== TASK DIRECTIONS ==
Each line in the listing is to be restated exactly.

============

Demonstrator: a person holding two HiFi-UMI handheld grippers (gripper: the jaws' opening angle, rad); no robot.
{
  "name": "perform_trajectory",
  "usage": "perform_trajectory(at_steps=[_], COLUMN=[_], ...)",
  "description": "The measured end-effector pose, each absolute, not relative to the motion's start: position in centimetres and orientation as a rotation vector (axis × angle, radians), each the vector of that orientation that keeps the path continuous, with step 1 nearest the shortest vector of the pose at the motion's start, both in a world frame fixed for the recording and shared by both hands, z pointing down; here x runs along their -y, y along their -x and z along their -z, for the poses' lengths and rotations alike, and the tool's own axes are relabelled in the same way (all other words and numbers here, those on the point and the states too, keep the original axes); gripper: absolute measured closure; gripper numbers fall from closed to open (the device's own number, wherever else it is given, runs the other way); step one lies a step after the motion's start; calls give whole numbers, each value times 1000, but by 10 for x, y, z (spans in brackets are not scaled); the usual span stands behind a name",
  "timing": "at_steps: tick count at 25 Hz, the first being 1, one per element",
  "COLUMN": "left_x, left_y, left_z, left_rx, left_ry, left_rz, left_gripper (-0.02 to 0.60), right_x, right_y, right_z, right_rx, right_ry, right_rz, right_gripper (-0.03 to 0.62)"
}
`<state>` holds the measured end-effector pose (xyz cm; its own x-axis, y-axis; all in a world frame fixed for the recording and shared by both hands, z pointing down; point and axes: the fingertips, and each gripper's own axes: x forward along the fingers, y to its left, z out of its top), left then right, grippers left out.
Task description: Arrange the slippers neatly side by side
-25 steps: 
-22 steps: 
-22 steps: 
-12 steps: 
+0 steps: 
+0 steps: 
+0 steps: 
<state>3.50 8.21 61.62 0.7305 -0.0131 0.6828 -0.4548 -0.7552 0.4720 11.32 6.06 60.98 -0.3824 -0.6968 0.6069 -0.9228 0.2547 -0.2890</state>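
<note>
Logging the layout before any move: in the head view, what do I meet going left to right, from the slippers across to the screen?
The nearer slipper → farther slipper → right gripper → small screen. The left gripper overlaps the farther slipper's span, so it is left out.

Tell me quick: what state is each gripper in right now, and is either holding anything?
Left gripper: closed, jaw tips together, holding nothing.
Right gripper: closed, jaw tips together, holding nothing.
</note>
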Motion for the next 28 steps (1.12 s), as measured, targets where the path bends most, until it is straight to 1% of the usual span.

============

== SOLUTION TO THIS EXERCISE ==
Demonstrator: a person holding two HiFi-UMI handheld grippers (gripper: the jaws' opening angle, rad); no robot.
{
  "name": "perform_trajectory",
  "usage": "perform_trajectory(at_steps=[_], COLUMN=[_], ...)",
  "description": "The measured end-effector pose, each absolute, not relative to the motion's start: position in centimetres and orientation as a rotation vector (axis × angle, radians), each the vector of that orientation that keeps the path continuous, with step 1 nearest the shortest vector of the pose at the motion's start, both in a world frame fixed for the recording and shared by both hands, z pointing down; here x runs along their -y, y along their -x and z along their -z, for the poses' lengths and rotations alike, and the tool's own axes are relabelled in the same way (all other words and numbers here, those on the point and the states too, keep the original axes); gripper: absolute measured closure; gripper numbers fall from closed to open (the device's own number, wherever else it is given, runs the other way); step one lies a step after the motion's start; calls give whole numbers, each value times 1000, but by 10 for x, y, z (spans in brackets are not scaled); the usual span stands behind a name",
  "timing": "at_steps: tick count at 25 Hz, the first being 1, one per element",
  "COLUMN": "left_x, left_y, left_z, left_rx, left_ry, left_rz, left_gripper (-0.02 to 0.60), right_x, right_y, right_z, right_rx, right_ry, right_rz, right_gripper (-0.03 to 0.62)"
}
`<state>` holds the measured end-effector pose (xyz cm; its own x-axis, y-axis; all in a world frame fixed for the recording and shared by both hands, z pointing down; point and axes: the fingertips, and each gripper's own axes: x forward along the fingers, y to its left, z out of its top), left then right, grippers left out.
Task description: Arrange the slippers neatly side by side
-25 steps: 
-22 steps: 
-22 steps: 
-12 steps: 
+0 steps: 
+0 steps: 
+0 steps: 
<state>3.50 8.21 61.62 0.7305 -0.0131 0.6828 -0.4548 -0.7552 0.4720 11.32 6.06 60.98 -0.3824 -0.6968 0.6069 -0.9228 0.2547 -0.2890</state>
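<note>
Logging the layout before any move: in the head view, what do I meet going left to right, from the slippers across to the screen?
The nearer slipper → farther slipper → right gripper → small screen. The left gripper overlaps the farther slipper's span, so it is left out.

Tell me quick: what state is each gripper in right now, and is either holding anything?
Left gripper: closed, jaw tips together, holding nothing.
Right gripper: closed, jaw tips together, holding nothing.
</note>
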Motion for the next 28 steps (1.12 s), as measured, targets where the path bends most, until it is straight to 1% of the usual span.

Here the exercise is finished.